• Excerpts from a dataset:

---

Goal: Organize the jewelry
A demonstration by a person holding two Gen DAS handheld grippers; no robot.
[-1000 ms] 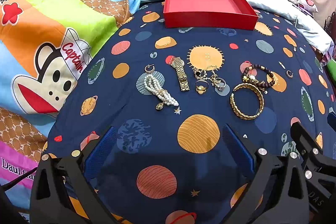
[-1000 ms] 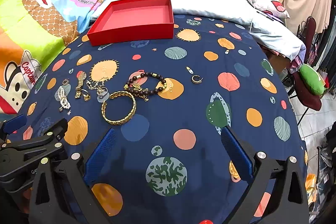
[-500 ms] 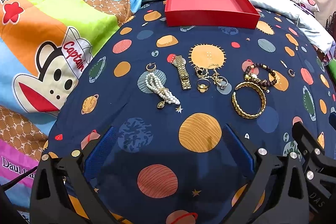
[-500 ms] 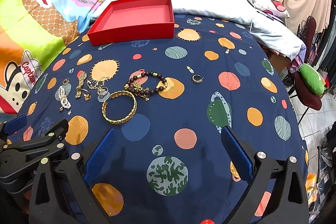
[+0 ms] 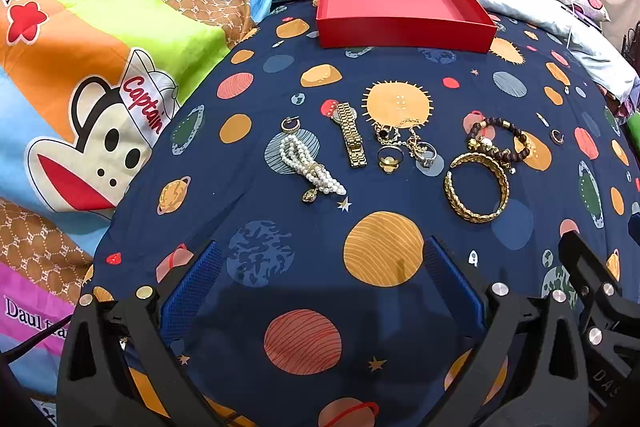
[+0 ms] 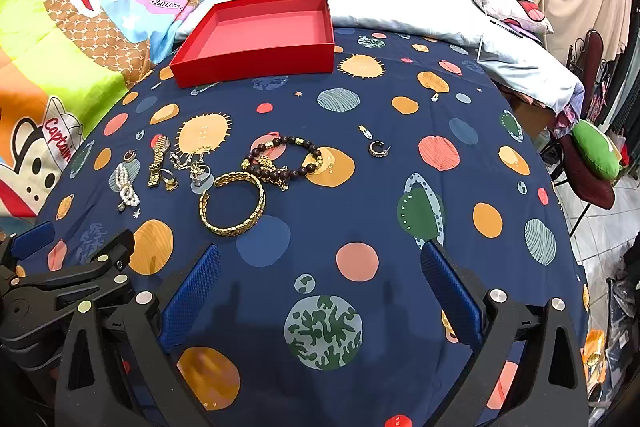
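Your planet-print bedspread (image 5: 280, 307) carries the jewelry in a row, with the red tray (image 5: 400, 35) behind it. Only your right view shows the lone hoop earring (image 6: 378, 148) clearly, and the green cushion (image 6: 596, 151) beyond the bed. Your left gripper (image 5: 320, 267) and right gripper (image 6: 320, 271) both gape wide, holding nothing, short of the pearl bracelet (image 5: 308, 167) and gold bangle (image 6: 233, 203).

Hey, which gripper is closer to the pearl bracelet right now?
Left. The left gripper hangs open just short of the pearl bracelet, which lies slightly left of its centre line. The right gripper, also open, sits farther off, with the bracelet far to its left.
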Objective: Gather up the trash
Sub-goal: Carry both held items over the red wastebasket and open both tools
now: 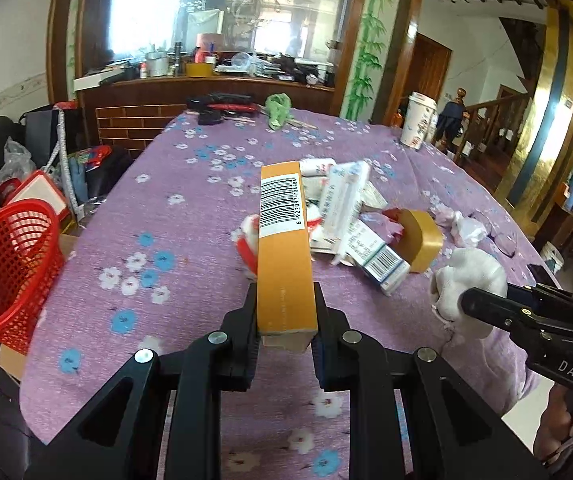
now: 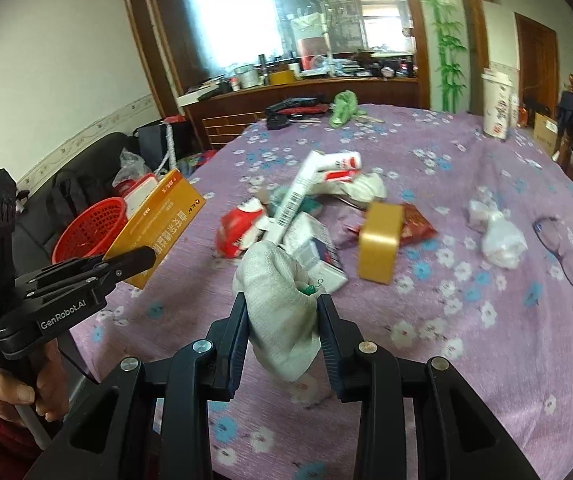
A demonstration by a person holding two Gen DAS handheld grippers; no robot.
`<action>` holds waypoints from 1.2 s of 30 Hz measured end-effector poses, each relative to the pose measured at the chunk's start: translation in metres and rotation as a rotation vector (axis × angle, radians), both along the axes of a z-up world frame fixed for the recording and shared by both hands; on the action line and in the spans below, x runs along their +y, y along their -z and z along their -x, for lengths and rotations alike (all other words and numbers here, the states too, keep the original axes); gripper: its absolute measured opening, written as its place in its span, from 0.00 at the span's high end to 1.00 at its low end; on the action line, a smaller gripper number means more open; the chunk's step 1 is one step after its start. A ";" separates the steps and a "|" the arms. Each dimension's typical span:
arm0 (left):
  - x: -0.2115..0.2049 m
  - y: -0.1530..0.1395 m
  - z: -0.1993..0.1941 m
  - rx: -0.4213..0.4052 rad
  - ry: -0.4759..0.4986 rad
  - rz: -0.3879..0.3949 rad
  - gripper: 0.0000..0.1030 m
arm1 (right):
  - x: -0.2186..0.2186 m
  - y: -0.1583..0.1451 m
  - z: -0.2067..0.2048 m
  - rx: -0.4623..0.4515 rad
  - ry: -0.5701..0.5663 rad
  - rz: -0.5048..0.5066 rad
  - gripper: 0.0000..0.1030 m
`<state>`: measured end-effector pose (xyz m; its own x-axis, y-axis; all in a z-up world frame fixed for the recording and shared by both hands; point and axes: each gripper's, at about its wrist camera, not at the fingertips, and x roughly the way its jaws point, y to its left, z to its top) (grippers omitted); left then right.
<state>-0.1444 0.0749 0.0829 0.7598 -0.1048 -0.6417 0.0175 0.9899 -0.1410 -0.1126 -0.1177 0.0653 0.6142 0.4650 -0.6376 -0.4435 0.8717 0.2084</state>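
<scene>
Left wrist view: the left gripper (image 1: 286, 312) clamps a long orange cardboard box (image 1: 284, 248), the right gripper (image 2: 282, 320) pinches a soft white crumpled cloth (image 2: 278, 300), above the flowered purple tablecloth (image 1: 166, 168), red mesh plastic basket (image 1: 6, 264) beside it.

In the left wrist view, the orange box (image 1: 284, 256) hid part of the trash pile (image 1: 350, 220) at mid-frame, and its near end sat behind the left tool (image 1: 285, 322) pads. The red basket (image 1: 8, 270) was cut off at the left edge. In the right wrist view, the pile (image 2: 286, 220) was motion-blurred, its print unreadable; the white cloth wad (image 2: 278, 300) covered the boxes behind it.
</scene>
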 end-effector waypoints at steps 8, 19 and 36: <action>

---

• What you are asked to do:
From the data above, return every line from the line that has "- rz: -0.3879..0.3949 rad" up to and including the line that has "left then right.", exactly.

• Answer area:
  - rz: -0.3879..0.3949 rad
  - gripper: 0.0000..0.1030 m
arm1 (right):
  - x: -0.2186..0.2186 m
  - y: -0.1583..0.1451 m
  - z: -0.2067..0.2048 m
  - rx: -0.4623..0.4515 rad
  - ry: -0.5701..0.5663 rad
  - rz: -0.5048..0.5066 rad
  - gripper: 0.0000..0.1030 m
`<state>`: measured end-effector pose (xyz m; its own x-axis, y-axis; all in a z-up world frame fixed for the recording and shared by both hands; point and axes: each gripper's, at about its wrist camera, not at the fingertips, and x roughly the way its jaws point, y to its left, z to its top) (grippers omitted); left then right.

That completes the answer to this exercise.